Problem details: Which of the lines below hold the word "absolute"? Pull each of them out.
[Stored data]
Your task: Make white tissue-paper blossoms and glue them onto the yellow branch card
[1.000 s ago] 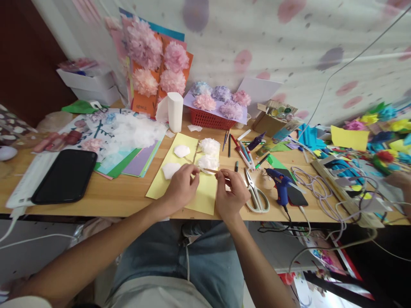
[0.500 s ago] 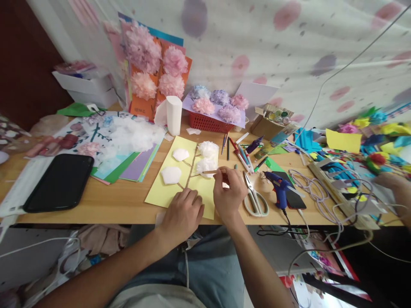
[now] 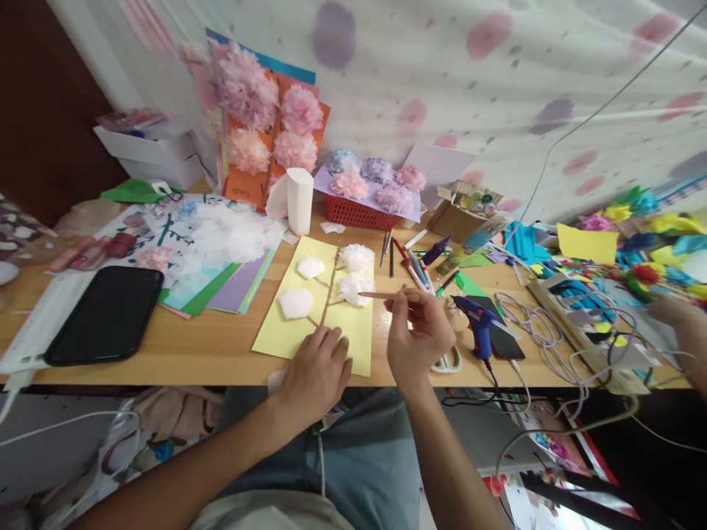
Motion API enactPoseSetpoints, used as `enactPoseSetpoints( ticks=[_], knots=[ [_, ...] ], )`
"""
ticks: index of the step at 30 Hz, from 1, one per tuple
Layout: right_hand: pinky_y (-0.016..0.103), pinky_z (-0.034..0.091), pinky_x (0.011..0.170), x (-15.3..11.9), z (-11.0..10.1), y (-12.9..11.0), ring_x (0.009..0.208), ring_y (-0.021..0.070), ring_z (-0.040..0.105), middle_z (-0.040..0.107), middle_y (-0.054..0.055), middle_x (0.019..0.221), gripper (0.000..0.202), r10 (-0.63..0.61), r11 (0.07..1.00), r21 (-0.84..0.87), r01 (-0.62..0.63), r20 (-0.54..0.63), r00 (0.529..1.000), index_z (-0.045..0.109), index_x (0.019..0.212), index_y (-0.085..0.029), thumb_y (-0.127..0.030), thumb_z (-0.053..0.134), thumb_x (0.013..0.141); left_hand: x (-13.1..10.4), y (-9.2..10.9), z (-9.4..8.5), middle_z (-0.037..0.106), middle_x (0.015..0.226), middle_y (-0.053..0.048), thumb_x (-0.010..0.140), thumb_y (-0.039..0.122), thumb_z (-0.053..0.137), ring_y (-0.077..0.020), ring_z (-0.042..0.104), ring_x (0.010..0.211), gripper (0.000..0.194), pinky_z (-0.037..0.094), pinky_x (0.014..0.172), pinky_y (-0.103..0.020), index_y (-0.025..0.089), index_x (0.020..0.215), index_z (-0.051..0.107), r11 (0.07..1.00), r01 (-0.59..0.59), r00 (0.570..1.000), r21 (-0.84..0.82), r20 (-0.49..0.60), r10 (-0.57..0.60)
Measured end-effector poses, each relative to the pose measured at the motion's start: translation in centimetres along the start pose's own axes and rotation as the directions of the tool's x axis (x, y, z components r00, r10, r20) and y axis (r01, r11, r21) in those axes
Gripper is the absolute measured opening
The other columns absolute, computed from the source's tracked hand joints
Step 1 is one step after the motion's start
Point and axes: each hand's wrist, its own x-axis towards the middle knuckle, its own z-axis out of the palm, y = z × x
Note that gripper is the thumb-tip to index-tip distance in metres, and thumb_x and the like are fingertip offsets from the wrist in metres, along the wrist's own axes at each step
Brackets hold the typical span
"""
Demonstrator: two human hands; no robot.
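Observation:
A yellow sheet of paper (image 3: pixel 281 338) lies on the table with a brown branch shape (image 3: pixel 331 287) on it. Two fluffy white paper flowers (image 3: pixel 356 258) sit along its right side, and two flat white paper pieces (image 3: pixel 295 302) on its left. My left hand (image 3: pixel 320 364) rests flat on the sheet's lower edge, fingers together and pressing on it. My right hand (image 3: pixel 420 331) pinches a thin wooden stick (image 3: pixel 381 295), its tip at the lower white flower (image 3: pixel 356 287). White-handled scissors (image 3: pixel 451 361) are mostly hidden behind my right hand.
A blue glue gun (image 3: pixel 480 327) and a phone lie at right, near tangled cables (image 3: pixel 530 316) and a power strip. Pens (image 3: pixel 417 269) lie behind my right hand. A black tablet (image 3: pixel 104 315) is at left. Another person's hand (image 3: pixel 671 309) shows at far right.
My right hand has moved right, away from the sheet, drawing the stick back with it; more of the stick now shows. The left hand has stayed in place.

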Motion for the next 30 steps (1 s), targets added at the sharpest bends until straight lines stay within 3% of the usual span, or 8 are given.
enactPoseSetpoints(
  ticks=[3, 6, 10, 13, 15, 21, 25, 30],
  knots=[
    [0.030, 0.061, 0.064, -1.0, -1.9, 0.1, 0.070, 0.0170, 0.070, 0.069, 0.003, 0.080, 0.006, -0.121, 0.990, -0.067, 0.122, 0.020, 0.992, 0.066, 0.091, -0.023, -0.020, 0.061, 0.095, -0.3, -0.1, 0.0, 0.067, 0.123, -0.018, 0.096, 0.022, 0.053, -0.0332, 0.058, 0.114, 0.027, 0.053, 0.094, -0.048, 0.012, 0.117, 0.067, 0.998, -0.003, 1.000, -0.055, -0.022, 0.002],
    [0.032, 0.062, 0.072, -2.7, -4.1, 1.2, 0.077, 0.0193, 0.073, 0.074, 0.004, 0.085, 0.022, -0.346, 0.922, -0.154, 0.356, 0.088, 0.934, 0.069, 0.099, -0.025, -0.007, 0.067, 0.088, 0.1, -2.3, -1.1, 0.069, 0.122, -0.015, 0.098, 0.021, 0.049, -0.0281, 0.060, 0.113, 0.029, 0.051, 0.100, -0.044, 0.013, 0.122, 0.066, 0.991, -0.015, 0.997, -0.132, -0.073, 0.005],
    [0.029, 0.063, 0.082, -4.9, -6.0, 4.0, 0.086, 0.0198, 0.076, 0.077, 0.008, 0.102, 0.032, -0.464, 0.819, -0.204, 0.536, 0.312, 0.829, 0.069, 0.115, -0.024, -0.006, 0.067, 0.088, 2.3, -8.9, -5.1, 0.075, 0.108, -0.012, 0.096, 0.020, 0.048, -0.0276, 0.065, 0.102, 0.027, 0.053, 0.092, -0.041, 0.017, 0.109, 0.071, 0.987, 0.151, 0.976, -0.053, -0.148, -0.158],
    [0.030, 0.063, 0.085, -5.7, -6.5, 5.3, 0.094, 0.0216, 0.077, 0.077, 0.010, 0.108, 0.031, -0.444, 0.801, -0.187, 0.569, 0.452, 0.773, 0.068, 0.121, -0.023, -0.010, 0.062, 0.093, 4.1, -13.9, -8.5, 0.075, 0.106, -0.015, 0.092, 0.024, 0.050, -0.0328, 0.067, 0.101, 0.027, 0.051, 0.091, -0.044, 0.016, 0.104, 0.074, 0.915, 0.376, 0.922, 0.145, -0.152, -0.355],
    [0.031, 0.064, 0.086, -5.8, -6.4, 5.5, 0.097, 0.0224, 0.076, 0.077, 0.011, 0.108, 0.030, -0.422, 0.810, -0.170, 0.561, 0.494, 0.760, 0.069, 0.121, -0.021, -0.010, 0.060, 0.094, 4.8, -16.0, -9.7, 0.076, 0.107, -0.015, 0.090, 0.027, 0.051, -0.0330, 0.067, 0.102, 0.029, 0.050, 0.092, -0.043, 0.017, 0.104, 0.074, 0.875, 0.452, 0.890, 0.175, -0.147, -0.431],
    [0.037, 0.064, 0.090, -5.7, -5.9, 5.0, 0.098, 0.0233, 0.074, 0.075, 0.012, 0.109, 0.029, -0.379, 0.860, -0.119, 0.496, 0.502, 0.777, 0.069, 0.121, -0.019, -0.013, 0.060, 0.094, 5.0, -17.0, -9.8, 0.077, 0.109, -0.009, 0.089, 0.034, 0.049, -0.0278, 0.069, 0.100, 0.030, 0.050, 0.092, -0.037, 0.022, 0.101, 0.075, 0.895, 0.444, 0.890, 0.049, -0.137, -0.434],
    [0.038, 0.063, 0.091, -5.8, -6.1, 5.3, 0.101, 0.0241, 0.073, 0.073, 0.014, 0.112, 0.031, -0.366, 0.873, -0.105, 0.477, 0.505, 0.781, 0.067, 0.123, -0.018, -0.013, 0.062, 0.093, 5.3, -17.6, -10.1, 0.076, 0.099, -0.007, 0.087, 0.031, 0.051, -0.0234, 0.068, 0.089, 0.028, 0.051, 0.089, -0.034, 0.022, 0.101, 0.073, 0.880, 0.475, 0.857, -0.004, -0.227, -0.463],
    [0.040, 0.062, 0.091, -5.9, -6.2, 5.6, 0.103, 0.0253, 0.072, 0.072, 0.014, 0.114, 0.033, -0.339, 0.881, -0.104, 0.462, 0.540, 0.770, 0.065, 0.127, -0.019, -0.016, 0.062, 0.094, 5.5, -18.6, -11.1, 0.071, 0.091, -0.006, 0.086, 0.027, 0.053, -0.0201, 0.064, 0.082, 0.022, 0.049, 0.083, -0.031, 0.020, 0.094, 0.073, 0.882, 0.471, 0.849, 0.000, -0.270, -0.453]
  ],
)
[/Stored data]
Answer:
Gripper is the absolute measured opening
The other columns absolute, computed from the source's tracked hand joints

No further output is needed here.